III. For vengeance and retribution

Standing in the teleportation chamber awaiting his departure down to the
planet Demeria examined the beautiful terminator armour he now wore.
It had been several hours since he had been given this enormous
honour and some part of him could still not believe it. Surely the
Emperor had blessed him, he thought.

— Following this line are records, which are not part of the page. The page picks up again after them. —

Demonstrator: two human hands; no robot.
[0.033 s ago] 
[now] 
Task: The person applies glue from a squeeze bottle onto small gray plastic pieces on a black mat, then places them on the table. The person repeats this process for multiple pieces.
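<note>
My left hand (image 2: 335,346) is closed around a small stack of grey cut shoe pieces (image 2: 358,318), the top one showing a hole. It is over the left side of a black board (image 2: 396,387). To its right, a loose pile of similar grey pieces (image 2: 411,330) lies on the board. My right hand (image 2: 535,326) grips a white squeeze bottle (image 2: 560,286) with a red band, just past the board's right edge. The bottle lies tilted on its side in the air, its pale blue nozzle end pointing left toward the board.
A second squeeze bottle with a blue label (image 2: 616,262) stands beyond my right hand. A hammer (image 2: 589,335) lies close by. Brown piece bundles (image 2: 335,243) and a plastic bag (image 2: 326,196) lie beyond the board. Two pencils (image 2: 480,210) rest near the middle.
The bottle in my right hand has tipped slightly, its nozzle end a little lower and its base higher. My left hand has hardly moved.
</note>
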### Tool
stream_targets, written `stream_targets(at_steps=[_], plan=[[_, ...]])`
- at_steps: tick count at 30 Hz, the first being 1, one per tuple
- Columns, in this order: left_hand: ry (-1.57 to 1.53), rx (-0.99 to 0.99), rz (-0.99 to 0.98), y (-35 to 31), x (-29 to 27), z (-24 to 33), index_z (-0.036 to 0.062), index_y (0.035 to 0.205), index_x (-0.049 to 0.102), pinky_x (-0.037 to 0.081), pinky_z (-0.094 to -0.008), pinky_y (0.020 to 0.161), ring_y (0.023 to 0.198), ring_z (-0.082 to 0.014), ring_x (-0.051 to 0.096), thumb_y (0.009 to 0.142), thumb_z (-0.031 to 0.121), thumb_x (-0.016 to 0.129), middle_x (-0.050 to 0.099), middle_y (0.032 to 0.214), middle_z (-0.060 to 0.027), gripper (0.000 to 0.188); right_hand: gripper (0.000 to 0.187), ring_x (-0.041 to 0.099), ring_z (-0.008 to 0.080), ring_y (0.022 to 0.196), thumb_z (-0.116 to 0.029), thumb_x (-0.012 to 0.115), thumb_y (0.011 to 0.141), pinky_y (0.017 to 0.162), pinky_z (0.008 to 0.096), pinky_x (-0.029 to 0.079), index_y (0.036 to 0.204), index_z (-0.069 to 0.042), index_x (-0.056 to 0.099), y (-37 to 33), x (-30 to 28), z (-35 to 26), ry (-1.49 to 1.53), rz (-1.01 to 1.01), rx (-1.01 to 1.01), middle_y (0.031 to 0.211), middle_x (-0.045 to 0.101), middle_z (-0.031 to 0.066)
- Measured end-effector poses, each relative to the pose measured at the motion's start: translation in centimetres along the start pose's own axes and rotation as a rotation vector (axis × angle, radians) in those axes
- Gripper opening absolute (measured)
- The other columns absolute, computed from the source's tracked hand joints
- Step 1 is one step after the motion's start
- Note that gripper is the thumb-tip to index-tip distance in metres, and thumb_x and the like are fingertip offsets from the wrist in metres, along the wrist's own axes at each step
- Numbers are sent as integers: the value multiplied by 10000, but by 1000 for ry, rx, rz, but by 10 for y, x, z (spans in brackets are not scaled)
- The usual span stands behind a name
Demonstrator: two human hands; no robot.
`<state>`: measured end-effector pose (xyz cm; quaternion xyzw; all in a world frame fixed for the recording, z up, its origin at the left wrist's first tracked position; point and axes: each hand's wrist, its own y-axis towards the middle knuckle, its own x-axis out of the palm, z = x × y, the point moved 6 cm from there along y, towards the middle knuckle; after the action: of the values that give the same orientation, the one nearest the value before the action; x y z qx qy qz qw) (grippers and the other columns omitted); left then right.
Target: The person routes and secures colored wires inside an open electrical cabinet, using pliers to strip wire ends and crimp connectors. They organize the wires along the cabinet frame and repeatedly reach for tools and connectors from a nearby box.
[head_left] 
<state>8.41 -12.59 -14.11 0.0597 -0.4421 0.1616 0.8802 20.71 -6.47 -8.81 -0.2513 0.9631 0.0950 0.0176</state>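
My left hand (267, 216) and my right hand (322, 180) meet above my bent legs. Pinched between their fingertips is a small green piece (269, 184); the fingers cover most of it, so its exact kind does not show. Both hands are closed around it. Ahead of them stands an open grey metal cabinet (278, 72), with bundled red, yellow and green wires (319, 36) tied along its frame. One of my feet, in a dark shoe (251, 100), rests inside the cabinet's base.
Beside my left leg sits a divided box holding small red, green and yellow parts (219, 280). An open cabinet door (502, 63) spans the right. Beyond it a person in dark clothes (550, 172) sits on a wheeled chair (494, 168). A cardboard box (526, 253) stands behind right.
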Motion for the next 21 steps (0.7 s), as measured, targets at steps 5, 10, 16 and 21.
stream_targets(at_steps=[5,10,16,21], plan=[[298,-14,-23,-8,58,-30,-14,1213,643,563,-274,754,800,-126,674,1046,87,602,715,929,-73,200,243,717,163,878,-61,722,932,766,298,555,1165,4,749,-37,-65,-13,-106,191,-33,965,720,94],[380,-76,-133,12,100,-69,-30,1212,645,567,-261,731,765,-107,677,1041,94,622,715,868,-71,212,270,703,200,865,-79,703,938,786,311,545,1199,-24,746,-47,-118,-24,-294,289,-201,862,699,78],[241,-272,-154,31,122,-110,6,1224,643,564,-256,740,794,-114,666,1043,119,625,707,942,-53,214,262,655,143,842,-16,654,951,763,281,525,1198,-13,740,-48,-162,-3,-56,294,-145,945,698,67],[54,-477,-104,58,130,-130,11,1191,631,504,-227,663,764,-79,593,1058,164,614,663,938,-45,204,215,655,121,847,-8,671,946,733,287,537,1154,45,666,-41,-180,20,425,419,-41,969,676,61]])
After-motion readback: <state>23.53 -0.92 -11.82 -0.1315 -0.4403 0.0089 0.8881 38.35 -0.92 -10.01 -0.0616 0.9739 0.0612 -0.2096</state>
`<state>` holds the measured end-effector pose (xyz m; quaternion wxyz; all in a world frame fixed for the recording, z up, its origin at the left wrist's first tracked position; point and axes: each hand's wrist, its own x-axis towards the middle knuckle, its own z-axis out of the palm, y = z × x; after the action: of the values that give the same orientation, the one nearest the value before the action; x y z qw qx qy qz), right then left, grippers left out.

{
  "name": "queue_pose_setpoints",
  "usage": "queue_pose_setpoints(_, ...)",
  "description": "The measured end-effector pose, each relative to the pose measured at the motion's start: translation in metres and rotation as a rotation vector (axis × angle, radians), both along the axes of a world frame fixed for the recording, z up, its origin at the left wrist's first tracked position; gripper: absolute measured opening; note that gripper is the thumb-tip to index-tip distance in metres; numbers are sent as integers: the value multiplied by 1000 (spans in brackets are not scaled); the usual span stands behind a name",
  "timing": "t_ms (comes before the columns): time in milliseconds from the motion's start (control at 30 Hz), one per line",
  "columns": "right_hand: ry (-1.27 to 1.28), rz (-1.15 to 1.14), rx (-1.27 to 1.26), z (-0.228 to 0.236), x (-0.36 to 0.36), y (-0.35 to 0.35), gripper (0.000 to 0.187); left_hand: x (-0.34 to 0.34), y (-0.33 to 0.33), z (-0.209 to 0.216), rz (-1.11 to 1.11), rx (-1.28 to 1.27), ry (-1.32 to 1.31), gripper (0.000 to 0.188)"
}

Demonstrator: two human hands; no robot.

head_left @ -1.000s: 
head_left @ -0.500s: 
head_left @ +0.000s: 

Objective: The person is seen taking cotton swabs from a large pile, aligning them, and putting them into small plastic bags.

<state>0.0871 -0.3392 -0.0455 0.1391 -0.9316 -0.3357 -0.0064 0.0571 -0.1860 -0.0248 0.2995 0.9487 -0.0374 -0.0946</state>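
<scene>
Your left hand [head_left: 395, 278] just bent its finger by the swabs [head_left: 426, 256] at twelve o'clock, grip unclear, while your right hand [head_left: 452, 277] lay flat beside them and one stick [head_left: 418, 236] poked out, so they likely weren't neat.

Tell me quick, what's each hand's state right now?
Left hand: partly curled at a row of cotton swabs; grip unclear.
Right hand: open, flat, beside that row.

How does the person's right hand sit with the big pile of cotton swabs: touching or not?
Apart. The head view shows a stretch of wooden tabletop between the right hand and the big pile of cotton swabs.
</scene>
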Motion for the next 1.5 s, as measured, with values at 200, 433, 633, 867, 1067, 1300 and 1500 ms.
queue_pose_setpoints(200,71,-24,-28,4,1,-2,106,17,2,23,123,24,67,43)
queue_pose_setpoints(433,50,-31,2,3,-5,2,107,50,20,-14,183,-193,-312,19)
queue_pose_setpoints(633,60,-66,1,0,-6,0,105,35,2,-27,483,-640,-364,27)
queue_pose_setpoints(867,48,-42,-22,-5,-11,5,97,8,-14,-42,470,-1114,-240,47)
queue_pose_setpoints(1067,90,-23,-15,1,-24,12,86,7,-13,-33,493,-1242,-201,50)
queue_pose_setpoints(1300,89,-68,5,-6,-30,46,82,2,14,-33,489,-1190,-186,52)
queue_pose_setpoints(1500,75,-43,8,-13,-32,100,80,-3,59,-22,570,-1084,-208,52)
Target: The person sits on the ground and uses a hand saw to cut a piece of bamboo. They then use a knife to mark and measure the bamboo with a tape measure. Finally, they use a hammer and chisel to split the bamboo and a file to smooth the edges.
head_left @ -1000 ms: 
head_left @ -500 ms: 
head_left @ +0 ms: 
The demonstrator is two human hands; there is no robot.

This was more than just a piece
of armour, this was a holy relic, the second company only had four of
these ancient pieces of armour. And this one was worn before him by
some of the greatest heroes the chapter had know. Including valorous
brother Kalatar, who led the great, but doomed battle against warlord
Gahnaz the Crusha. Saving not only thousands of civilians, but also
buying enough time for reinforcements from other chapters to arrive
which eventually led to Gahnaz’ downfall.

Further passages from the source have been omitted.